Optional input: nb_of_estimators: Default is 50 when no value provided at the end of the command. The number of estimators, or trees, used in the random forest classification model. Usually between 10 and 100. Increasing the value will increase the model size (i.e. more RAM needed) and may not provide better classification.

Before running your first automated segmentation, you should look at lines 73 to 75 of Leaf_Segmentation.py to change the naming convention you use for gridrec and phase contrast stacks. I use GRID-8bit.tif for my gridrec stacks (and I specify that they are 8 bit images), but you could use another name (e.g. GR). If the naming isn't right, an error message will be printed.

The program will be independent once you launch the command. It will print out some messages saying what is being done and some progress bars for the more lengthy computations. It can take several hours to segment your whole stack.

Post-processing and leaf traits analysis

Post-processing and leaf traits analysis detailed procedure to come.

A jupyter notebook rendering of the post-processing and leaf trait analysis code, with some resulting images in the notebook, is available. This isn't the most up-to-date code, but will give you a good idea of what's happening. The leaf traits code is fairly well commented.

Please note that this code will most probably have to be fine-tuned to each experiment.
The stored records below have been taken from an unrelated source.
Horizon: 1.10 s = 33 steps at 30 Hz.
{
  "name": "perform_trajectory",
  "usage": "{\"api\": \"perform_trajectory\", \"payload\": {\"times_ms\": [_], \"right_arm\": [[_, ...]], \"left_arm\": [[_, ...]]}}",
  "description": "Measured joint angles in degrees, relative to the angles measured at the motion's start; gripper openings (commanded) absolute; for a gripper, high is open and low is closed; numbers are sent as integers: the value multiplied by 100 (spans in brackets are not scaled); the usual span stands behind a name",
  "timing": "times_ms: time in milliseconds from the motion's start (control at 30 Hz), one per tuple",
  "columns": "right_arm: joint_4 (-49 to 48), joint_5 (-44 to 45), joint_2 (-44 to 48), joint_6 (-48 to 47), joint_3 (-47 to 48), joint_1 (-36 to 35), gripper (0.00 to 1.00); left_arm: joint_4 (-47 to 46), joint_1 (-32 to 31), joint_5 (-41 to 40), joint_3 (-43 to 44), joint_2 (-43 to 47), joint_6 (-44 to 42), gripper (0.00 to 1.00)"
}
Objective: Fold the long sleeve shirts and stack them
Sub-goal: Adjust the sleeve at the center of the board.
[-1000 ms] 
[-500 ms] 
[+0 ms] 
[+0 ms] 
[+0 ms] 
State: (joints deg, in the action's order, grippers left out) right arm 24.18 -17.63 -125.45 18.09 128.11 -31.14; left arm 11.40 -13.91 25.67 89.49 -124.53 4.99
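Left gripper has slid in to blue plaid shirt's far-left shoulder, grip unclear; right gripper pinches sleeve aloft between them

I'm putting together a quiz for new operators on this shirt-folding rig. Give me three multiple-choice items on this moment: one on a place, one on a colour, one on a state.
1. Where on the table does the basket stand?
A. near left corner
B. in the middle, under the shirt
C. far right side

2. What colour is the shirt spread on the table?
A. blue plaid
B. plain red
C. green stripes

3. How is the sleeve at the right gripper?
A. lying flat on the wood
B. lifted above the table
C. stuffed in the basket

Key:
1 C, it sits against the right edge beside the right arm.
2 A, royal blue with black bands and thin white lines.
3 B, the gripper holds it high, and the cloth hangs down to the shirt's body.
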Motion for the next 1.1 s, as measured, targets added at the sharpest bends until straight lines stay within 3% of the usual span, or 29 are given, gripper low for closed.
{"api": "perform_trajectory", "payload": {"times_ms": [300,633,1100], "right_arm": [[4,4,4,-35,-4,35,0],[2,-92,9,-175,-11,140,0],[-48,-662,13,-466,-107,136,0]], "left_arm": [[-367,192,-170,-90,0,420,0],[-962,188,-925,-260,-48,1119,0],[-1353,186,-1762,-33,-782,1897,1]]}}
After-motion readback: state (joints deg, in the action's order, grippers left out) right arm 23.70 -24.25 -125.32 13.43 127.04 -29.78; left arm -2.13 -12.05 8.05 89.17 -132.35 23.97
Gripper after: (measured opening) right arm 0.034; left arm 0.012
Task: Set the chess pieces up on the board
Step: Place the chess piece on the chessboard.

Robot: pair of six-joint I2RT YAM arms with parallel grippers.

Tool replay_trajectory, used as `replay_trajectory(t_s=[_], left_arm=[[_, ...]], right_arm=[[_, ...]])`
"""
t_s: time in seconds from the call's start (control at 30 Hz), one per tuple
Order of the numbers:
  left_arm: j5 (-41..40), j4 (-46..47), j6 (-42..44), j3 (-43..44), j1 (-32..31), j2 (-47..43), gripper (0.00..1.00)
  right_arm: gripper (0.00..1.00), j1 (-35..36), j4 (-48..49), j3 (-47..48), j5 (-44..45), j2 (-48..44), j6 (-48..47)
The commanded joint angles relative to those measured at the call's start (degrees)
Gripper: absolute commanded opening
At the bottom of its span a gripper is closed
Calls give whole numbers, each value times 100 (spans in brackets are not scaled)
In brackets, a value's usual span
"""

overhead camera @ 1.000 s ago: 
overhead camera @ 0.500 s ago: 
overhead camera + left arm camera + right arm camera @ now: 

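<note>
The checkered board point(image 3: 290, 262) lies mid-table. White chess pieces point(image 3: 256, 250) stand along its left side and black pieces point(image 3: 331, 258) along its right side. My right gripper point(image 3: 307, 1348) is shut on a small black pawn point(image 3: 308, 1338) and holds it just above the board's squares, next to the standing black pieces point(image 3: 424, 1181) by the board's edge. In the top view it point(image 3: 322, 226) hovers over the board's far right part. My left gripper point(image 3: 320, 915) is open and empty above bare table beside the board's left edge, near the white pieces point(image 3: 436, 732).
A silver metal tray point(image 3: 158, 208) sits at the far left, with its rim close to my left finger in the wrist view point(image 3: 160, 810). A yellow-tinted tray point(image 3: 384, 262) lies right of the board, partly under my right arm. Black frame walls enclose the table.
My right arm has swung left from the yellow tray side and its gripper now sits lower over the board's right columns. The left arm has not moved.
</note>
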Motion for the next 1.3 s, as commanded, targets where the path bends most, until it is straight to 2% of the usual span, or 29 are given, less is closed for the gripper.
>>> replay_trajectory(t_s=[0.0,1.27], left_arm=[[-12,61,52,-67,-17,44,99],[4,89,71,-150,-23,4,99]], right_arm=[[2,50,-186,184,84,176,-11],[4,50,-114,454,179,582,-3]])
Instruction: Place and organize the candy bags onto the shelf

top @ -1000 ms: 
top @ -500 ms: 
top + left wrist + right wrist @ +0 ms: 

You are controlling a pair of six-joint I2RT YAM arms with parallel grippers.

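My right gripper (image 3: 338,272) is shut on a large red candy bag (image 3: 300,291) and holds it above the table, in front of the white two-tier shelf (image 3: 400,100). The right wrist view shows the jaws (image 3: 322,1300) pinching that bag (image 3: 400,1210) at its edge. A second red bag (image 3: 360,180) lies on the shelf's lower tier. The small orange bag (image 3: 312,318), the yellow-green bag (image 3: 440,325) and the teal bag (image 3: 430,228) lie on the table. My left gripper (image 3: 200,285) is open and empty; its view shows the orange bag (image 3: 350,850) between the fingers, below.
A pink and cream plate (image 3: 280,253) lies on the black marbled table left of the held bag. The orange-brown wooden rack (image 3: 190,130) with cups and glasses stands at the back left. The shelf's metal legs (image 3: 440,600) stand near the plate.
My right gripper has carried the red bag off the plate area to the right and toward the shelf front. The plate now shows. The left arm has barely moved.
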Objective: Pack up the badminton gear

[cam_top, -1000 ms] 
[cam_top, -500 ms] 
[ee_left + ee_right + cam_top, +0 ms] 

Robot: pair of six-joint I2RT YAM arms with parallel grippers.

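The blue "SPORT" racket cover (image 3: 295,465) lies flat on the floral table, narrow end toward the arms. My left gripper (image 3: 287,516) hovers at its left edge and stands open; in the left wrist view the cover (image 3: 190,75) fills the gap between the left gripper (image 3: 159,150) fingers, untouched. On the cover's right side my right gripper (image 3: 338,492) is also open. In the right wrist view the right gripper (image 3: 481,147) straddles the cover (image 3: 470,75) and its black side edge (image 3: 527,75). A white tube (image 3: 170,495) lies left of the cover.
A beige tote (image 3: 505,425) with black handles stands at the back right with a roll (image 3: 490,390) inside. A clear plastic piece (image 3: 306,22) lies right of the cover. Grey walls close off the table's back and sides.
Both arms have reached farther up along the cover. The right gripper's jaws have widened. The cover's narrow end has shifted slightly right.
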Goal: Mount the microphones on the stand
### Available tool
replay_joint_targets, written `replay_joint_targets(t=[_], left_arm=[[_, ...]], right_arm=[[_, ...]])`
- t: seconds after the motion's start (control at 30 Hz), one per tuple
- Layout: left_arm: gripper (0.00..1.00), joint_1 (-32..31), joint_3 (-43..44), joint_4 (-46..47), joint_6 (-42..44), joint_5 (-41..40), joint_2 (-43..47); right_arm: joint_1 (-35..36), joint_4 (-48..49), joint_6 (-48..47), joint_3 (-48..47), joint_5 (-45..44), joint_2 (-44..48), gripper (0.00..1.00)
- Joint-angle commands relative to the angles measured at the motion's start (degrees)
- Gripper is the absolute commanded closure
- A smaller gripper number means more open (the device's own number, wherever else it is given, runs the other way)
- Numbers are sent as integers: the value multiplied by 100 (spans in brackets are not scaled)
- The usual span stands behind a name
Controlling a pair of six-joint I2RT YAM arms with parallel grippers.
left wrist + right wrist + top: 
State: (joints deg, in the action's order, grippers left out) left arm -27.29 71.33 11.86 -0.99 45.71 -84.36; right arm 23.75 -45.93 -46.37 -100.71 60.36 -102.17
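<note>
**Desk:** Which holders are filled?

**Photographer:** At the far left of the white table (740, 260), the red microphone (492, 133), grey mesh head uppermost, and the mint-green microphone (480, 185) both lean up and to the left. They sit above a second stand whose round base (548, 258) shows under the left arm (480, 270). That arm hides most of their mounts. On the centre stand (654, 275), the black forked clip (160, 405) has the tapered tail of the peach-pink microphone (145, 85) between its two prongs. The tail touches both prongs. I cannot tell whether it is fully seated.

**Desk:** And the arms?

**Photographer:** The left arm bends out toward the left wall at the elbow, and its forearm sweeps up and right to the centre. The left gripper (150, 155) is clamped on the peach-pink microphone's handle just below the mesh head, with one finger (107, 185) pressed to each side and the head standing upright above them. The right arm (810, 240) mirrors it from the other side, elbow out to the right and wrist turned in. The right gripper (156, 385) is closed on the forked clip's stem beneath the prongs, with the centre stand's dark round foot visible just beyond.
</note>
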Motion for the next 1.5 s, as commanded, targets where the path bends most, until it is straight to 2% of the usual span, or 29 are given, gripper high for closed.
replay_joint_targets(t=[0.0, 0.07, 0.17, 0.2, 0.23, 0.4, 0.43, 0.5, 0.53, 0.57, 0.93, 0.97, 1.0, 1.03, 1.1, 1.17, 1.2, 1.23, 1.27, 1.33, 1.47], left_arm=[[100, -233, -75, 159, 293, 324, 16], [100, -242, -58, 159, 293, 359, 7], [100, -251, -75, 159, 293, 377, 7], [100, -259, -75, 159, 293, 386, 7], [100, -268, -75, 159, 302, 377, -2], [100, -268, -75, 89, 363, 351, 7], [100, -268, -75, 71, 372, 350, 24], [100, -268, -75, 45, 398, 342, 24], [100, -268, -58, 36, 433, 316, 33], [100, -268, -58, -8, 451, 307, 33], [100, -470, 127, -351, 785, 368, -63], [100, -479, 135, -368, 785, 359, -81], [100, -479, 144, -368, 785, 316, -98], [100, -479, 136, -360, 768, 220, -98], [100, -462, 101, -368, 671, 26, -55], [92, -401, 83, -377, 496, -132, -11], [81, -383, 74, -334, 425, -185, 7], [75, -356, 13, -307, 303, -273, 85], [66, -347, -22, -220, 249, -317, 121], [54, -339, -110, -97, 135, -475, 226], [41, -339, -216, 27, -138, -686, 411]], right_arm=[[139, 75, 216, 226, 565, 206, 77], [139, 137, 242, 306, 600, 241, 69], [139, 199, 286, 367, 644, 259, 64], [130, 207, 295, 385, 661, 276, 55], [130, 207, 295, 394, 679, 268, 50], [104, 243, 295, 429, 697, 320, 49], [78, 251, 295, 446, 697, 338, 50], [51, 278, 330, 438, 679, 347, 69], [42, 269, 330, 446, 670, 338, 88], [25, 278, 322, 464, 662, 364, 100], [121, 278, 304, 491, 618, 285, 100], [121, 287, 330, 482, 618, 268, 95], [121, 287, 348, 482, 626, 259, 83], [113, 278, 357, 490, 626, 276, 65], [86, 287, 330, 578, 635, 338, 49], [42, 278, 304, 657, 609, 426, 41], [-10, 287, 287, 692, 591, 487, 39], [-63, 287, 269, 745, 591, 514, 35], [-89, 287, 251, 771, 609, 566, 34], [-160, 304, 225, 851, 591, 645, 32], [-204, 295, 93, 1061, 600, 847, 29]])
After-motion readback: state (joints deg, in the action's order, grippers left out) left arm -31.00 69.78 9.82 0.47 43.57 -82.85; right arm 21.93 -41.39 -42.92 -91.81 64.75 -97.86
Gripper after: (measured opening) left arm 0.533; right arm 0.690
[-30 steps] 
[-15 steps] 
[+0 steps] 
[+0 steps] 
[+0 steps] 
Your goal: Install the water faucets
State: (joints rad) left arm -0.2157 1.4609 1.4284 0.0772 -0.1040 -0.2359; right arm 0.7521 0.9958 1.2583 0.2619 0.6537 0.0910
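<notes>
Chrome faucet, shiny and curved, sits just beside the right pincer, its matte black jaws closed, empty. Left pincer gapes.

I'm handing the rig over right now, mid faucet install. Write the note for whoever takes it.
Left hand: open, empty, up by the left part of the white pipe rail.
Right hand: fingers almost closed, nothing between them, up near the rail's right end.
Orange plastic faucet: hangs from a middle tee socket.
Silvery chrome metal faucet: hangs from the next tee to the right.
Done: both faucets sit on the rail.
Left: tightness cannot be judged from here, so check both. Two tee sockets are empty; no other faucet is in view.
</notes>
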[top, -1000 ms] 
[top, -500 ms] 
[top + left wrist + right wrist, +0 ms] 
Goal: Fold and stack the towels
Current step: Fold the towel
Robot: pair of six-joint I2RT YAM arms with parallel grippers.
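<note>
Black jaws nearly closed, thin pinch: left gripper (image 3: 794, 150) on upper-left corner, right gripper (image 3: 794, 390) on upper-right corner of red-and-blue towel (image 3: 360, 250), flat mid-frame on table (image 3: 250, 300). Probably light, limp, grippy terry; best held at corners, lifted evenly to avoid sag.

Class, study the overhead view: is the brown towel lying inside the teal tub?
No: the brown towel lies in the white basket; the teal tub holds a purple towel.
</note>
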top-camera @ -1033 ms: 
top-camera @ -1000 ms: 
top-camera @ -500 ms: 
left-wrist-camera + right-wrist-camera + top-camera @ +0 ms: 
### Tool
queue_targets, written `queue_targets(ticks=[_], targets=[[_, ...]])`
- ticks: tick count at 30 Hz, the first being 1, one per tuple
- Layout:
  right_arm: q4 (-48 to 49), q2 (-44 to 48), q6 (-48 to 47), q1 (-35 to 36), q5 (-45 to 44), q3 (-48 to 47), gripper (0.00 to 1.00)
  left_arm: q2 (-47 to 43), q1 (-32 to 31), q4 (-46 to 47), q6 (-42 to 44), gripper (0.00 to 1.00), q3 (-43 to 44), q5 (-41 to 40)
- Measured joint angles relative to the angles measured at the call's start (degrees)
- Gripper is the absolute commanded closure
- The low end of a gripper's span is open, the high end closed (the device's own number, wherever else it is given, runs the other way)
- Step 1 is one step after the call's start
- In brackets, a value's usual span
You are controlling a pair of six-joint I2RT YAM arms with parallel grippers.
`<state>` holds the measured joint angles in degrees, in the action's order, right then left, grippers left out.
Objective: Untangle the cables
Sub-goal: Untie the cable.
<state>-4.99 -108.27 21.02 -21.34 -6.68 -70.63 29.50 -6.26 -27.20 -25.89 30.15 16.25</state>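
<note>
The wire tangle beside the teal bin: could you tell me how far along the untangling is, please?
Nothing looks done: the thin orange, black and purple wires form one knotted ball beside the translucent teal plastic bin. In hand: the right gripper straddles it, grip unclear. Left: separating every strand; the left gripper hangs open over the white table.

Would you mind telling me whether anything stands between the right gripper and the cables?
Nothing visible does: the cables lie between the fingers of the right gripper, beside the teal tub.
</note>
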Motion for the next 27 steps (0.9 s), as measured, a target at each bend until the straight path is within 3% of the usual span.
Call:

Leaf tortuosity and airspace diffusive traits analysis: `Leaf_Tortuosity.py`

A python version of the method used by Earles et al. (2018) has been developped and can be used from the command line. It is now stable and has been used to analysis more than 30 segmented scans in an automated command line function. There are still some glitches with certain stacks and I will troubleshoot that in the following days. Please contact me if you use this function in order to improve it. If you run into an error, please create an issue and copy the error message into it. An interactive version, probably as notebook, will be produced from this code.

Note that the code works only for hypostomatous leaves with stomata on the abaxial surface at the moment. I will implement other types of leaves as I run into them. If you have some, please contact me.

If you use this code to compute the geometric tortuosity and the path lengthening, please cite it as something like this (full reference to the paper here):

... using the python version (github.com/gtrancourt/microct-leaf-traits) of Earles et al. (2018) method...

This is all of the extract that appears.